Stored items:
# # # #
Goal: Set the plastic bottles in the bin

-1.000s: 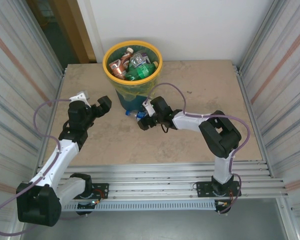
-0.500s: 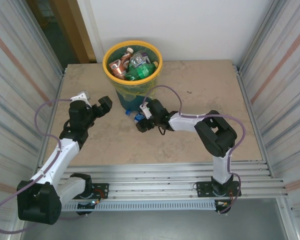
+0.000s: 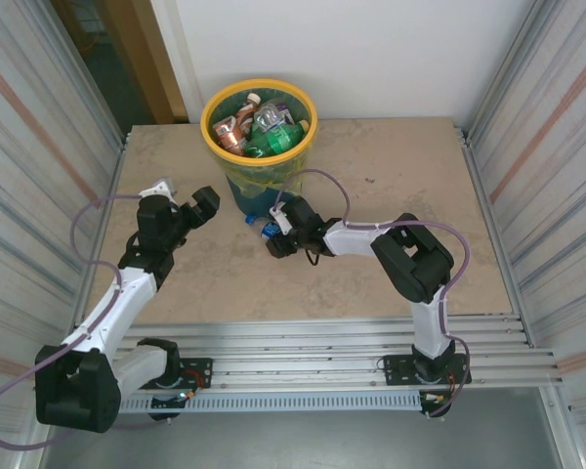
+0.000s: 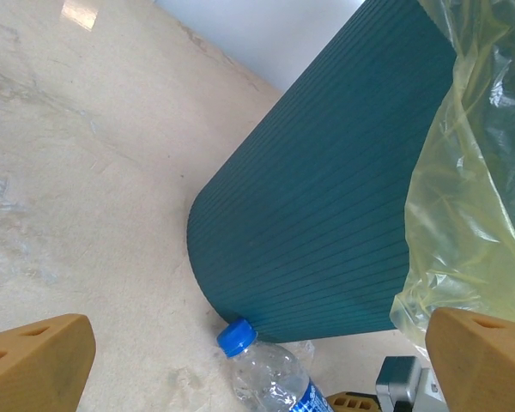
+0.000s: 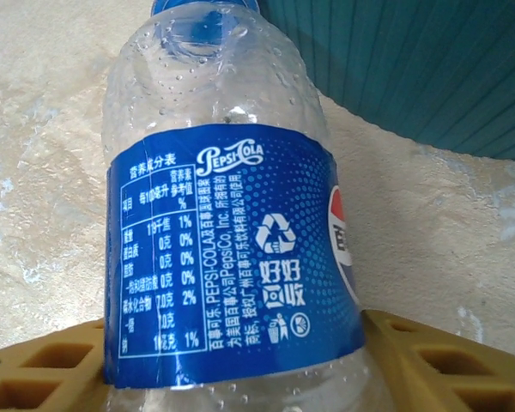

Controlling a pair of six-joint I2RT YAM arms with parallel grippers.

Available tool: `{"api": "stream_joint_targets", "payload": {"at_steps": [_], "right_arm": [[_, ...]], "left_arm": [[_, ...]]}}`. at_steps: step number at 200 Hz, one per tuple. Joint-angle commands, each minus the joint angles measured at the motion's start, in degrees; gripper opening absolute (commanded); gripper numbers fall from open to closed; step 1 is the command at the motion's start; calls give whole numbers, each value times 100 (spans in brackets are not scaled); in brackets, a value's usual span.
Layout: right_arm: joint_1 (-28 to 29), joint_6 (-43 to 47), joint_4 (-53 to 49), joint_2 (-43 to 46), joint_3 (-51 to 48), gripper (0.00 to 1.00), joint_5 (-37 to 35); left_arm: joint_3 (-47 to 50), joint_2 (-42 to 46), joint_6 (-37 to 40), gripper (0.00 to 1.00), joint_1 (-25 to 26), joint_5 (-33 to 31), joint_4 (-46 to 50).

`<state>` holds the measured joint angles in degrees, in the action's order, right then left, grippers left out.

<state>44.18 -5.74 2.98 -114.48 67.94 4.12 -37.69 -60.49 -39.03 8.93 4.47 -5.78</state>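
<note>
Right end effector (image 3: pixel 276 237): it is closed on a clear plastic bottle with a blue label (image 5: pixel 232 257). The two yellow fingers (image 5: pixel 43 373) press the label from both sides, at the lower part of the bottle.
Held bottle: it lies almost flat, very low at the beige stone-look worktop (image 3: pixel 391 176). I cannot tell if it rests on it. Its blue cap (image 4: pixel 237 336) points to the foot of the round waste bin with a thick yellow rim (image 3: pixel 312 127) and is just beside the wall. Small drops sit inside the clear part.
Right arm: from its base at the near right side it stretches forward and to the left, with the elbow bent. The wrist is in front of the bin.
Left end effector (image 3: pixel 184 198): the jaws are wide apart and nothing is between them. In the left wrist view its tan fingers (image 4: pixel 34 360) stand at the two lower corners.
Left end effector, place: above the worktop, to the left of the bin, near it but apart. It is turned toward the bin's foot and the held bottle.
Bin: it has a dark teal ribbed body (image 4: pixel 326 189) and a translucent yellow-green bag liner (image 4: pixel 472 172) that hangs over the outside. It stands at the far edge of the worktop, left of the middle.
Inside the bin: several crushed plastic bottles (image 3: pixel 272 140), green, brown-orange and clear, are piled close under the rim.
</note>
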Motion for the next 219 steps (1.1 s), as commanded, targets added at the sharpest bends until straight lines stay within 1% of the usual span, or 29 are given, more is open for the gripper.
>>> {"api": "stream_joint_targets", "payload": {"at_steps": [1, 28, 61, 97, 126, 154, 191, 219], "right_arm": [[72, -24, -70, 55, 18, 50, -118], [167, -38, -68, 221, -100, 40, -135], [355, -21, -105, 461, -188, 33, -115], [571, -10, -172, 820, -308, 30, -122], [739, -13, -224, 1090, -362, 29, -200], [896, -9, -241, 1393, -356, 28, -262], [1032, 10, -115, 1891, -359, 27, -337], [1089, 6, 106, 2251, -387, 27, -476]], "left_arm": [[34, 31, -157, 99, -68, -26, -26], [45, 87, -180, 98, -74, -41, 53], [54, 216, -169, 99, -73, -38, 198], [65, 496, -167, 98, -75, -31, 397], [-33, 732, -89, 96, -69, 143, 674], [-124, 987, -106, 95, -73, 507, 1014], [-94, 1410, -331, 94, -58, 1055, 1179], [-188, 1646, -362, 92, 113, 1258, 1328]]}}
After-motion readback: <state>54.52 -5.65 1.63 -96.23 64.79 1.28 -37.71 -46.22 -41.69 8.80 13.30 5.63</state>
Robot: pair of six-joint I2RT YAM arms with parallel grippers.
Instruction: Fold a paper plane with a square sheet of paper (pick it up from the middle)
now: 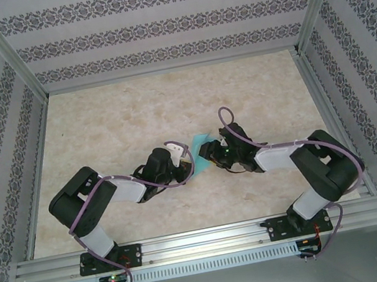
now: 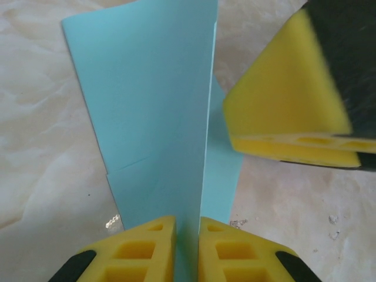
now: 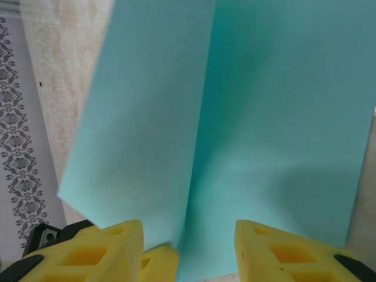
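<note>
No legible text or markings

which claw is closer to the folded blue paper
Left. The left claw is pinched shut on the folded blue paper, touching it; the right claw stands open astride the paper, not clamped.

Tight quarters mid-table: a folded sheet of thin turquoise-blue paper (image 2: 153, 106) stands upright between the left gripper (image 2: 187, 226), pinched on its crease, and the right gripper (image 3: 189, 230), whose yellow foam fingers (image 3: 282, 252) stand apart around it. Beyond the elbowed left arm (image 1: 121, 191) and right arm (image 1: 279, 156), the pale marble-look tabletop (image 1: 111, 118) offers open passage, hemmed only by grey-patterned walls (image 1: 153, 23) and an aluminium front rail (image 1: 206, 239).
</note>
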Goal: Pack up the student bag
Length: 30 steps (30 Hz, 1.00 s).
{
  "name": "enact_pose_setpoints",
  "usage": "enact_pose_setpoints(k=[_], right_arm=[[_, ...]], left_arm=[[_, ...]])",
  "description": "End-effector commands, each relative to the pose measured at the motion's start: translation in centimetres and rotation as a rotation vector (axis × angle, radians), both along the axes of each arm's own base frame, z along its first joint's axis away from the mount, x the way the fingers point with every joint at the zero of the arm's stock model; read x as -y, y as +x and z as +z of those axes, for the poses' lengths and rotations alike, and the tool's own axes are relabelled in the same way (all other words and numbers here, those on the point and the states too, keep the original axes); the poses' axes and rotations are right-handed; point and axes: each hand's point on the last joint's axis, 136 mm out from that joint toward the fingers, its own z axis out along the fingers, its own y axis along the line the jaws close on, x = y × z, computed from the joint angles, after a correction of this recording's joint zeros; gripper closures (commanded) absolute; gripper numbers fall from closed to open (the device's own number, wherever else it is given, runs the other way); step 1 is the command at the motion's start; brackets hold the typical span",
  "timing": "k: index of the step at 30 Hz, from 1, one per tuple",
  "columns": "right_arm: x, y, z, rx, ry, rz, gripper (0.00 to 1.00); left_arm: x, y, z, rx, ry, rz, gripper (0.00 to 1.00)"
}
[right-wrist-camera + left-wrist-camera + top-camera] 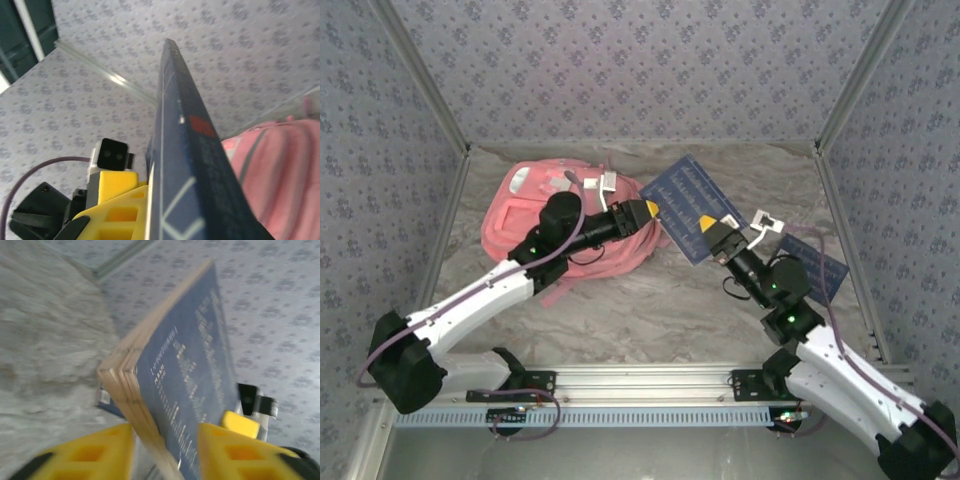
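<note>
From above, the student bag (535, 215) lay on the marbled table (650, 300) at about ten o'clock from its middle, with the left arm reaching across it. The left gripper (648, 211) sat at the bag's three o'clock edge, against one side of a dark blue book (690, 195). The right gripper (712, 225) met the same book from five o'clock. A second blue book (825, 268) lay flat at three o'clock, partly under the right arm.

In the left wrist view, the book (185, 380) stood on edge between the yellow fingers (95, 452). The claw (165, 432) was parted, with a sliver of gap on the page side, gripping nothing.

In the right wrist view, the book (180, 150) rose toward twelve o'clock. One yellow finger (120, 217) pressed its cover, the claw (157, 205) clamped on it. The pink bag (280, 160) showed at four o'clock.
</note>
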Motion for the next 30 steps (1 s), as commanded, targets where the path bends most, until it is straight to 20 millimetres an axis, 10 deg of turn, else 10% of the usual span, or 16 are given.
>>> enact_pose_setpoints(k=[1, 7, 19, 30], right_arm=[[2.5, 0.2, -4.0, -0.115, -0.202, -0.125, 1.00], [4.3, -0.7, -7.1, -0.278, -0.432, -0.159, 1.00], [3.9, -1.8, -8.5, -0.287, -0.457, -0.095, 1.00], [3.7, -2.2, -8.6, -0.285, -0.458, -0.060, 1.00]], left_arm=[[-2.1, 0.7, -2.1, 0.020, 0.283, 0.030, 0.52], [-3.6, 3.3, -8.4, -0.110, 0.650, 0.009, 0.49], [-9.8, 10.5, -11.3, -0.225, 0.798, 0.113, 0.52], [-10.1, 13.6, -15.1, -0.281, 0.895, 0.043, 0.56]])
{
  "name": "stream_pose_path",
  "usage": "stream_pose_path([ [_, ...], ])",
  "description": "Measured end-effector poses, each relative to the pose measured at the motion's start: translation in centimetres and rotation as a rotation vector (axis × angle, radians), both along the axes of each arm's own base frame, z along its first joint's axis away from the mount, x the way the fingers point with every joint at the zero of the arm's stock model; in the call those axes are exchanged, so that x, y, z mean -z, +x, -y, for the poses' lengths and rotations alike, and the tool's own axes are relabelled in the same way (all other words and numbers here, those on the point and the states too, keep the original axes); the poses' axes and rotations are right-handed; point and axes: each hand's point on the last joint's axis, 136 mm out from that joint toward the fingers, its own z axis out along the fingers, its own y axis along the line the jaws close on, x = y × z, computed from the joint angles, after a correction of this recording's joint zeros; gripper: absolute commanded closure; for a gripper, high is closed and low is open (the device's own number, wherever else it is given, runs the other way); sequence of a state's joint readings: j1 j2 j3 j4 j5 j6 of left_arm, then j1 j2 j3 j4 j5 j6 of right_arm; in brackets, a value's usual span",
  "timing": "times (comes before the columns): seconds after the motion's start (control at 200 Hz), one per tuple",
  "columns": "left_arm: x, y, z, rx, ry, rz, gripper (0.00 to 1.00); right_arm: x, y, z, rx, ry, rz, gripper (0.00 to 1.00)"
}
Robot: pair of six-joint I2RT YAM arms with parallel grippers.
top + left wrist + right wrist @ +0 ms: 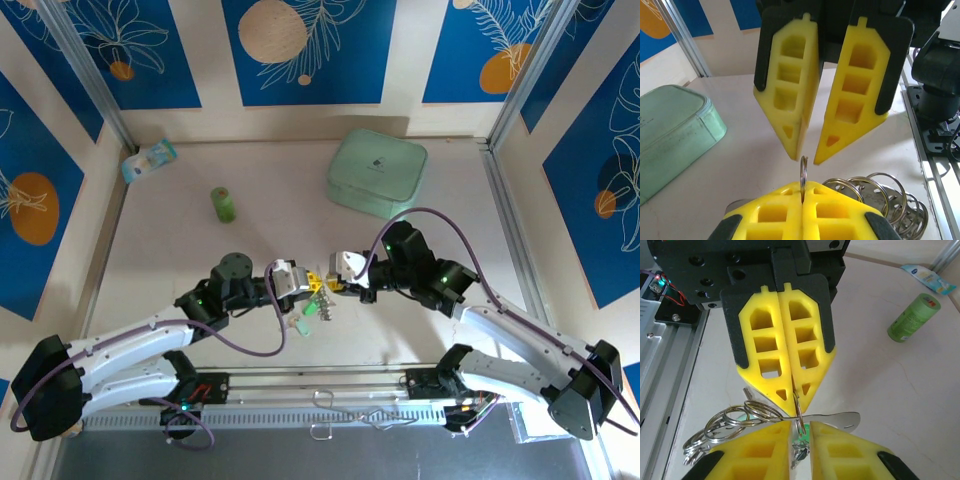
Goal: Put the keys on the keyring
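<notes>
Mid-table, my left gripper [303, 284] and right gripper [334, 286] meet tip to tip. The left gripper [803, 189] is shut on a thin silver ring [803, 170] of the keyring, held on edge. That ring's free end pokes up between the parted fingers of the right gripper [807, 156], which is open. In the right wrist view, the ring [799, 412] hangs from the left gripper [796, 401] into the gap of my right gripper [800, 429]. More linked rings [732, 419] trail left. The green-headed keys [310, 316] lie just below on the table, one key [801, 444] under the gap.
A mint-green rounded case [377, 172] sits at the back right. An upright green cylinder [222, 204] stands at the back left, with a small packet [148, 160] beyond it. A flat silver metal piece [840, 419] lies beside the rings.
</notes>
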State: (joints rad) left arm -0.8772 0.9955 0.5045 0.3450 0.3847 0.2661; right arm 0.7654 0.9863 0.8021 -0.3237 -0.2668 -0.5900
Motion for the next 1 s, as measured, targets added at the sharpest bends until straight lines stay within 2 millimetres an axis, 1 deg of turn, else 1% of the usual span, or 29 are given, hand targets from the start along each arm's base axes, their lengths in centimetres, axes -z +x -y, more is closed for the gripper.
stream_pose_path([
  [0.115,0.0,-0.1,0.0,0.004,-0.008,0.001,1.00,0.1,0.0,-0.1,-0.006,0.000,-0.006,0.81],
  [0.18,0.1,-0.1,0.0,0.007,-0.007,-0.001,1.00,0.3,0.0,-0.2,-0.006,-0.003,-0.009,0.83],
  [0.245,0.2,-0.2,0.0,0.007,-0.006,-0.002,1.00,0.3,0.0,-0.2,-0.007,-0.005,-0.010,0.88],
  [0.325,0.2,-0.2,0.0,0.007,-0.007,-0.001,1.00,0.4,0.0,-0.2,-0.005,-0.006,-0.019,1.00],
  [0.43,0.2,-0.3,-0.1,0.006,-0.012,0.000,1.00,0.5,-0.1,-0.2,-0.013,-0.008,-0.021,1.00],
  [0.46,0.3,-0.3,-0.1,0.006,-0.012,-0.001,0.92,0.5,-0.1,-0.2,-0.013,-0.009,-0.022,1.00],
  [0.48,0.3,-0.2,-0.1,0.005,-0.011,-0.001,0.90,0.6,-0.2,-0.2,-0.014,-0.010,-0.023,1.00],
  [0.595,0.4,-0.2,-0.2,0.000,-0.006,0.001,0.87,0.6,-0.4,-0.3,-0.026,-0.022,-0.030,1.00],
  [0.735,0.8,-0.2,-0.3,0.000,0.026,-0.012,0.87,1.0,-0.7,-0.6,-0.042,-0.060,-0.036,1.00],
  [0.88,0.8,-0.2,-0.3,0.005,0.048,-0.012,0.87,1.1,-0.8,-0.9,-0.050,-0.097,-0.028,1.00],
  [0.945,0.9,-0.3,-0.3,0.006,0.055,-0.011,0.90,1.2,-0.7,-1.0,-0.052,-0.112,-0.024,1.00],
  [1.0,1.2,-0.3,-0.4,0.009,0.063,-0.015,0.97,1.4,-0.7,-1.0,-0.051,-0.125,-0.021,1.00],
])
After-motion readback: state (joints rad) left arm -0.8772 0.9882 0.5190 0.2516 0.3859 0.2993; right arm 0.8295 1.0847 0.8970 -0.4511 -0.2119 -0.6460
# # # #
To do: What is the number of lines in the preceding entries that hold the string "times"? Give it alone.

Problem solution: 2